# Camo Patterns



## Mattuk

How many of you go away from the main brand camo patterns and choose the old military patterns? I really like the British DPM pattern or or US woodland which is much the same. I also like the German Flecktarn pattern http://en.wikipedia.org/wiki/File:Flecktarn.jpg .

I would think that some of the US 3-D Desert pattern would work well in the more dryer states. Don thoughts?

Another one is the Tiger stripe.


----------



## bones44

Realtree and Mossy oak for me. Don't really have anything else available. I guess if I looked hard enough I could find different patterns. I tend to hang onto my hunting stuff until it falls apart anyway.


----------



## youngdon

I've used some of the digital camo patterns and they work as well as anything. To be honest i don't really thinkl it matters which pattern you use as long as it falls out of the spectrum that the animal you are after can see and doesn't stink. I also believe that UV brighteners in laundry soap can make you look as though you are wearing a white sheet, and I dont mean in winter. I think that lack of movement is far more important. Being caught moving in camo would be better than being caught moving without it though as the camo breaks up the human form. Moving in camo may look like the wind made something move, provided there is wind. I think animals are acutely aware of wind and the movement of trees and bushes,although an animal that lives in constant wind may be less sensitive to it.


----------



## Mattuk

Spot on Don. I asked as I bought some of the DMP patterns in the last month and have always liked them, they are cheap, good quality and keep you warm. Plus I do think a lot of the branded stuff is there to catch the hunters eye more so than not to catch the animals eye! The British DMP works so well for our drab winter countryside.


----------



## youngdon

Yeah it does remind me of the woodland camo our troops used for so long. The nice thing about buying camo is that it is usually made for hunting and therefore has certain features that come in handy... large bellows pockets as well as an array of pockets in general and roomy shoulders to name a few.


----------



## Mattuk

The pockets on that coat are fantastic! plus being army based I've a fleece body warmer to go into it.


----------



## youngdon

Yeah.. and it's real fleece isn't it ? So even if it gets wet you stay warm.


----------



## Mattuk

Yes, if it's good enough for the army it's ok for me!


----------



## On a call

Good looking hunting coat.

As for camo...as long as it matches the enviroment you are in you are good to go. I often will carry and wear hooded sweet shirts in solid colors adding a vest. I seem to find it is movement and noise that allerts animals.

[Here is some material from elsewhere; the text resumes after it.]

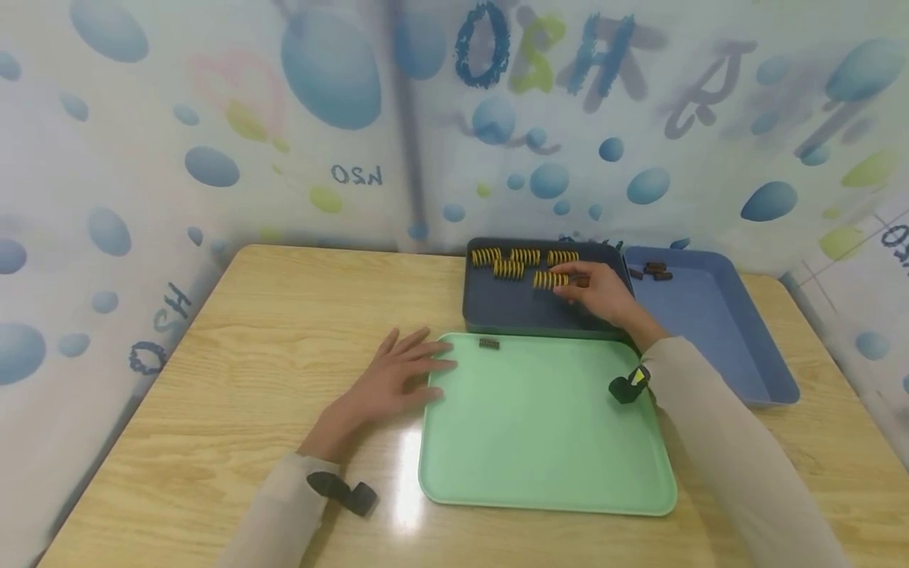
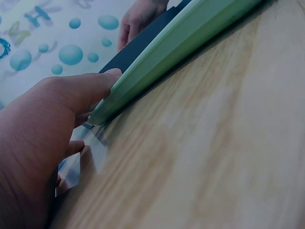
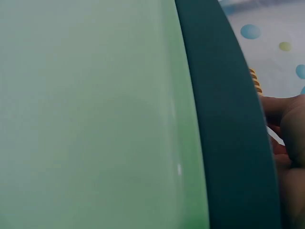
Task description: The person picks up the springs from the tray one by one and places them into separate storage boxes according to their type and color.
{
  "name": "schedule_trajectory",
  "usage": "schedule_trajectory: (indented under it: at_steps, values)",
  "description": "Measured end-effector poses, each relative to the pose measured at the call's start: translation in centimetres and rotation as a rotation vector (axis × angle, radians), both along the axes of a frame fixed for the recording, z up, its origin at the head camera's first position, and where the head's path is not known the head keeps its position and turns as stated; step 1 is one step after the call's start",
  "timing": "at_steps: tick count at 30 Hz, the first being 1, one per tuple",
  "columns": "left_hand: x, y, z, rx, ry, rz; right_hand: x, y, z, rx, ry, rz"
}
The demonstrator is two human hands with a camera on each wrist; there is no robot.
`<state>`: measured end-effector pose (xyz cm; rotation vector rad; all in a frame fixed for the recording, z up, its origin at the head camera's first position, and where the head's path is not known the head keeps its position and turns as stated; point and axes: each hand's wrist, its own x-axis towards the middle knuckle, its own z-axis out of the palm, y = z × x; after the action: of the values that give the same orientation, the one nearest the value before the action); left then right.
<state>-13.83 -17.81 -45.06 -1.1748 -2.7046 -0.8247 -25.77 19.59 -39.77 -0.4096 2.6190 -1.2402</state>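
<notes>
My right hand [image 1: 596,292] reaches into the dark tray [image 1: 497,312], among several yellow springs [image 1: 524,256]. Its fingertips lie against one yellow spring [image 1: 550,279], and thumb and forefinger seem to pinch a small dark spring [image 1: 582,280]. In the right wrist view only curled fingers [image 3: 290,129] and a bit of yellow spring [image 3: 256,78] show past the dark tray's rim [image 3: 228,119]. My left hand [image 1: 398,375] lies flat on the table, fingers spread, touching the left edge of the green tray [image 1: 540,426]. One dark spring [image 1: 488,343] lies on the green tray.
A blue tray [image 1: 717,315] stands to the right of the dark one, with a few dark springs [image 1: 655,270] in its far corner. The wooden table [image 1: 270,315] is walled in by a bubble-patterned curtain [image 1: 213,118] on three sides.
</notes>
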Motion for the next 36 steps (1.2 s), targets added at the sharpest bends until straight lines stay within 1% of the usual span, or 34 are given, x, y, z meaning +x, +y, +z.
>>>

With that said...having pockets is a big plus. My problem is remembering where is what.


----------



## youngdon

I don't think it matters if it matches or not as most animals brains only process a very narrow band of color. Identification of ones problems are a step in the right direction for sure,not that pockets will help you remain unseen, but making a mental note of where is what as you say is a good step.


----------



## JTKillough

You can't beat surplus for durability. But I think the best patterns a hunter can use are something in the likes of Mossy Oak Brush or Kings Desert Shadow. I prefer to mix it up with ground cover colors (green when ground cover is grassy and tan when on rock or dirt) on the pants and greener patterns on the shirt. Thus allowing a hunter to set on the ground and blend in from the waist down and also back against brush or trees (scarce around here) and blend in fromt he waist up. I nearly always wear the digital camo boonie, shades my face and eyes, throws shadow over my glasses, and looks good on film! Like my signature says.


----------



## CO204yoter

the one that i have fallen in love with here in colorado is the natural gear and hear is why.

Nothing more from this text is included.